→ Work item
Which of the lines below hold "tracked"? Please return each one.

→ Data in this exercise

★ ★ ★ ★ ★

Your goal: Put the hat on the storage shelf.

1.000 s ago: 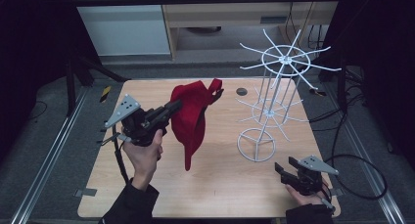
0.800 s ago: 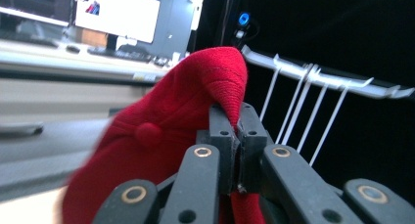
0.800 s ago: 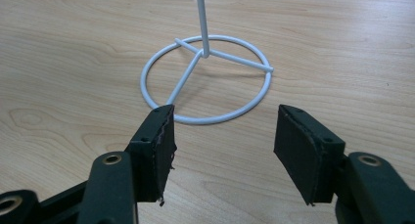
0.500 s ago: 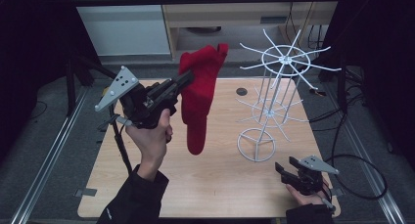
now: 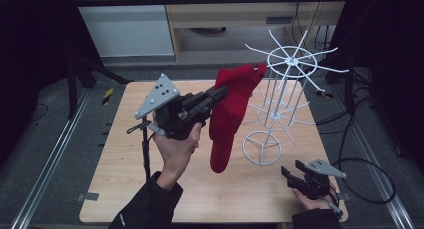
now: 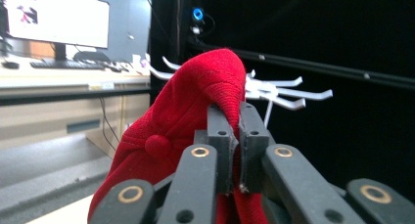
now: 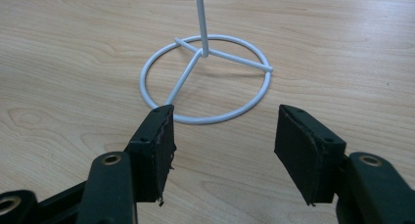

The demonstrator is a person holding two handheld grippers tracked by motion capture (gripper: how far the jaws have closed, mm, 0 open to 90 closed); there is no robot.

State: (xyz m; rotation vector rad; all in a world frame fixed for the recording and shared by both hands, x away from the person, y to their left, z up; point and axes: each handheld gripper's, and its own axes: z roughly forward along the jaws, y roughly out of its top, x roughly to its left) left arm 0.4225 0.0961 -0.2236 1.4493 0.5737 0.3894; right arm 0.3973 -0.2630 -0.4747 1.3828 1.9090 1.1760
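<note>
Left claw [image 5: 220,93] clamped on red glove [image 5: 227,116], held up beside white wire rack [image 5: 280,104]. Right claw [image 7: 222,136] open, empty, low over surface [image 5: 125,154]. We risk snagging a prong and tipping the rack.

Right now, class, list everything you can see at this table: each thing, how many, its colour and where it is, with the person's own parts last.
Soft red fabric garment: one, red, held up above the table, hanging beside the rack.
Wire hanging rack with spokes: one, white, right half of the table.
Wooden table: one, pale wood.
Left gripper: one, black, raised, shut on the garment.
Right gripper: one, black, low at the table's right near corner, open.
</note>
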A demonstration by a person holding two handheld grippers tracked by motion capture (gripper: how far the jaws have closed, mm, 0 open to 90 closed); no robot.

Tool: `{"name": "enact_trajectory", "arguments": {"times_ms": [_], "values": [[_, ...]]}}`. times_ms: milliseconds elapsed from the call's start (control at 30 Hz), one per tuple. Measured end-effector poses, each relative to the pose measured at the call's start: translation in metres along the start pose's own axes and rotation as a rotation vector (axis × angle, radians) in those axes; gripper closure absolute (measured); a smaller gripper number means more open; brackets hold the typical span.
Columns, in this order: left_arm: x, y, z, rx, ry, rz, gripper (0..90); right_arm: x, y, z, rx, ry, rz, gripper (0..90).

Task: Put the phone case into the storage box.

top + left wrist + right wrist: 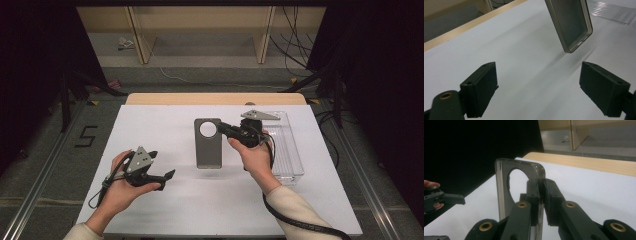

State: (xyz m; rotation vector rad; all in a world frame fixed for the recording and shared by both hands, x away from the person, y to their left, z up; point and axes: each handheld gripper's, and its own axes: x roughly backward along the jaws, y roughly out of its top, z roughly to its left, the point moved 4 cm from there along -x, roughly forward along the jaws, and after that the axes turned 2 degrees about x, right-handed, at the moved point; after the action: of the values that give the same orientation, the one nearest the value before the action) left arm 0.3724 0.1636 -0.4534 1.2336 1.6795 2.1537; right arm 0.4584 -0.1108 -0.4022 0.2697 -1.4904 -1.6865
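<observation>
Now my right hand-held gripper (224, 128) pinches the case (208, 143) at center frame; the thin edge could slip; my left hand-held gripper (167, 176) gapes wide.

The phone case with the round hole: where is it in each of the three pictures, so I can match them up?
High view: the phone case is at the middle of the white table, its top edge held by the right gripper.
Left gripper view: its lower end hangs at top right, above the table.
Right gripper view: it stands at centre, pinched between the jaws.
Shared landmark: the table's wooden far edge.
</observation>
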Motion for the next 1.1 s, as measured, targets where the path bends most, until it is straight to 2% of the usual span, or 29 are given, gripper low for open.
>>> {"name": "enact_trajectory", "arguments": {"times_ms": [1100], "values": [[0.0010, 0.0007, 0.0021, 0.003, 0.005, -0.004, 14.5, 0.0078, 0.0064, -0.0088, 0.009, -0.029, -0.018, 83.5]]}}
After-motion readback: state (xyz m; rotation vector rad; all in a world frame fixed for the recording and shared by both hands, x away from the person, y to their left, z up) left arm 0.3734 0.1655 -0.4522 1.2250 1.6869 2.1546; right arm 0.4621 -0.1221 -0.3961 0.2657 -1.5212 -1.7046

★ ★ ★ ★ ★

→ Exercise response
The demonstrator is a person holding two handheld grippers tracked by motion capture (gripper: how far the jaws have closed, mm, 0 open to 90 closed); there is no robot.
A demonstration by a person holding two handheld grippers tracked by motion capture (gripper: how far the jaws have closed, mm, 0 open to 90 closed); no robot.

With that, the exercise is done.